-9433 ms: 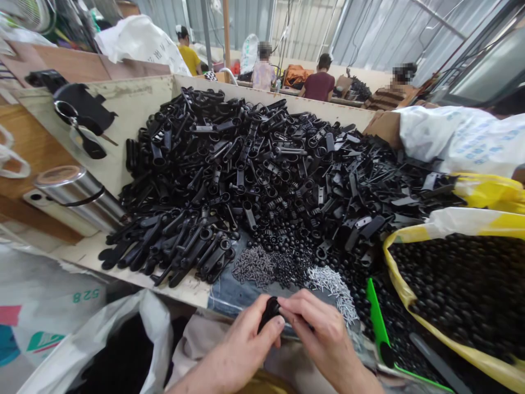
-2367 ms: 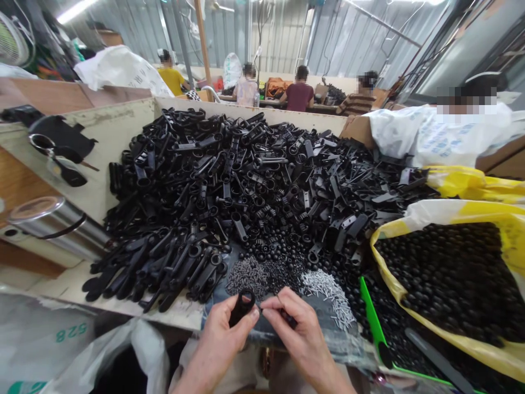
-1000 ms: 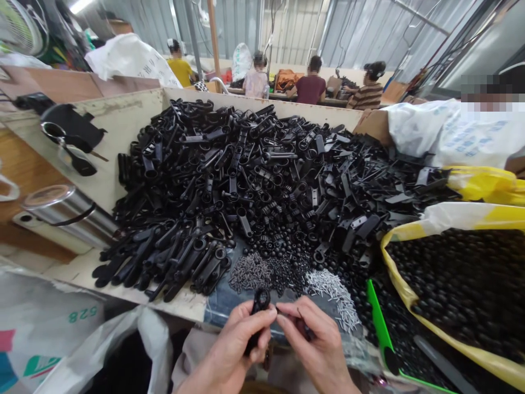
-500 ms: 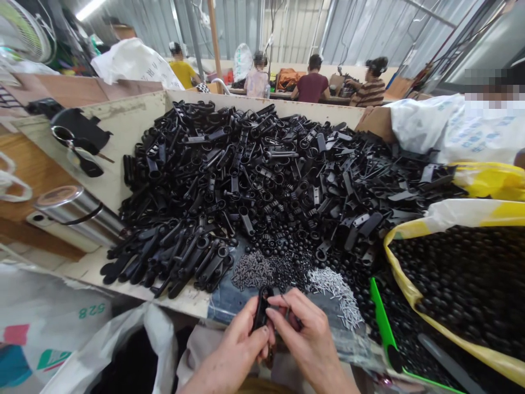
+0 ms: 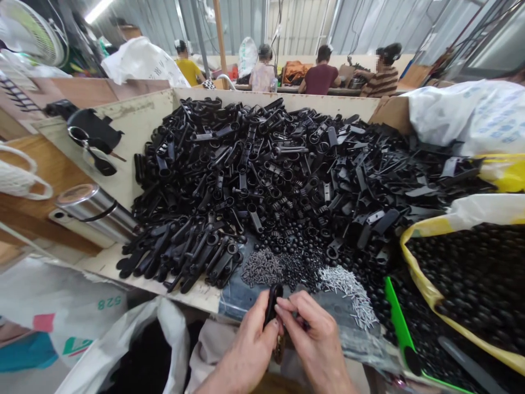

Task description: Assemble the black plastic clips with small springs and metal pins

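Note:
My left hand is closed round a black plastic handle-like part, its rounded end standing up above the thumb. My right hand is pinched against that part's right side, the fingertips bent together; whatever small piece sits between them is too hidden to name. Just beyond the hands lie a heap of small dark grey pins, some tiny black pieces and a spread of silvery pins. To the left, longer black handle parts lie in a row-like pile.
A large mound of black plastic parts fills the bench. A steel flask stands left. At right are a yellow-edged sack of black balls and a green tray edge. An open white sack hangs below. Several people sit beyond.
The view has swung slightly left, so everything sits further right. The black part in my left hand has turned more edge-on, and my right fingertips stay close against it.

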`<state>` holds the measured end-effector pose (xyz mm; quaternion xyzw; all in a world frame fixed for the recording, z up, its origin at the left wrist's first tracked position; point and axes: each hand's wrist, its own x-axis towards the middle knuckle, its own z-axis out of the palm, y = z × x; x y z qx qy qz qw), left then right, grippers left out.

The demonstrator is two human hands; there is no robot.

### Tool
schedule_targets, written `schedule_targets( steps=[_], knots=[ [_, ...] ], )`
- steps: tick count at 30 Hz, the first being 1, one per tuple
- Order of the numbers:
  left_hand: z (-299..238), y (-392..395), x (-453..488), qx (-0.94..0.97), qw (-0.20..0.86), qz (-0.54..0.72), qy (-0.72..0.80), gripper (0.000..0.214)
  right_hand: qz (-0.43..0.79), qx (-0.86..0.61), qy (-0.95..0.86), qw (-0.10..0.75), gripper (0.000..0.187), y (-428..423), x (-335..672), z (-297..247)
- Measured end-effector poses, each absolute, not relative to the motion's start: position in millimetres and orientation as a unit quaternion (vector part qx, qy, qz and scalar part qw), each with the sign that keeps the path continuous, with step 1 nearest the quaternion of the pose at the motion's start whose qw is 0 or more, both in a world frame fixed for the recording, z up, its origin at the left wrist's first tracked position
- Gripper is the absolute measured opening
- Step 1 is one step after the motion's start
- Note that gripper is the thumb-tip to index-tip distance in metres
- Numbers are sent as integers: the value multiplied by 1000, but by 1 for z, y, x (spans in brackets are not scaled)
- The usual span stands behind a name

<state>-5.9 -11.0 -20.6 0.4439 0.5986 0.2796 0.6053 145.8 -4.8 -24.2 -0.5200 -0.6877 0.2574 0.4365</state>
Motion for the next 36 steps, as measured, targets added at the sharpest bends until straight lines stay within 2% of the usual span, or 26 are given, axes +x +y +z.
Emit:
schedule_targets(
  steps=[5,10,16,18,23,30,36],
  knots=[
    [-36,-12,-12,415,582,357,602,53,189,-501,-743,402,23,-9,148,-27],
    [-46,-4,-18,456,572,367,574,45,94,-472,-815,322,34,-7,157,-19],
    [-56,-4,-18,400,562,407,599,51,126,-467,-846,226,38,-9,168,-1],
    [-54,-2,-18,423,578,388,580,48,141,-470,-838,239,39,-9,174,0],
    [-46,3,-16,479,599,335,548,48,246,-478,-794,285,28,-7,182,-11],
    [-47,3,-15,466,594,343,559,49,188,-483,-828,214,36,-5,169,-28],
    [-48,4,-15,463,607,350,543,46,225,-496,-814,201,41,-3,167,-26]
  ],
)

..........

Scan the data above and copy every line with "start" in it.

EXERCISE ANSWER.
- Measured end-effector poses, each absolute, not relative to the motion's start: position in millimetres and orientation as a unit quaternion (vector part qx, qy, qz and scalar part qw), each with the sign that keeps the path continuous, with step 1 nearest the quaternion of the pose at the motion's start whose qw is 0 or more, both in a world frame fixed for the recording, z up, its origin at the left wrist's first tracked position
- Step 1 is one step after the motion's start

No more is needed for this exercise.